Substituting $x=a_p \sin \phi$,

$$K_p=4sa_p^4 \int_0^{\pi/2}{ \sin^2 \phi \cos^2 \phi~d\phi} . \tag{23}$$

This integral is included in standard tables of integrals (e.g. [1]), so

$$K_p = 4s a_p^4 \left[-\dfrac{1}{8}\left(\dfrac{1}{4} \sin 4 \phi ~-~ \phi\right) \right]_0^{\pi/2}$$

$$=\dfrac{\pi s a_p^4}{4} = \dfrac{a_p^2 k_p}{4} . \tag{24}$$

Replotting the results from Figs. 2 and 3, but with $K_p$ expressed in terms of $k_p$ using this formula, gives Fig. 4. The transition for bending modes occurs at somewhat higher stiffness than the transition for axial modes, but they lie in a similar range.

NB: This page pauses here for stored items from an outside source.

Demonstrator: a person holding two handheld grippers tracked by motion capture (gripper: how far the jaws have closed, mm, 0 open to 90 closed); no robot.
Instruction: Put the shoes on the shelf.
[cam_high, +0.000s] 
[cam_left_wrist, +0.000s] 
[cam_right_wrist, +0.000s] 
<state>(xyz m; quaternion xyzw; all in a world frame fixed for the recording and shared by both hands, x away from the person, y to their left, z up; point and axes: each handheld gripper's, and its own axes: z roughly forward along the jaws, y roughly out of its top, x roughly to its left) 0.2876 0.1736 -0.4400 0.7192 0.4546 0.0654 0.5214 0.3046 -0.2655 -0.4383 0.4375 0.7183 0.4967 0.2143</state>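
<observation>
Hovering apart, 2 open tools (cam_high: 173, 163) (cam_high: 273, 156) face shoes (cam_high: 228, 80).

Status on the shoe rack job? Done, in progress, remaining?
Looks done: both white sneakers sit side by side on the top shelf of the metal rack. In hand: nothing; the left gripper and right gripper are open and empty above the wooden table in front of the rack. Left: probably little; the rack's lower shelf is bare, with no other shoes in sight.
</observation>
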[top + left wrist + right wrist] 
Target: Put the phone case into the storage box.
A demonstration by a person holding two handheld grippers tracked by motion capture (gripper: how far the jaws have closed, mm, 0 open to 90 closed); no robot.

Figure 5. The frequency data from Fig. 2 (in red), superimposed on a scaled version of the data from Fig. 3 (in blue), on the assumption that the distribution of contact stiffness over the ends of the post is uniform so that the torsional stiffness can be calculated from the axial stiffness.

[1] I. S. Gradshteyn and I. M. Ryzhik, “Table of integrals, series and products”, Academic Press (1994)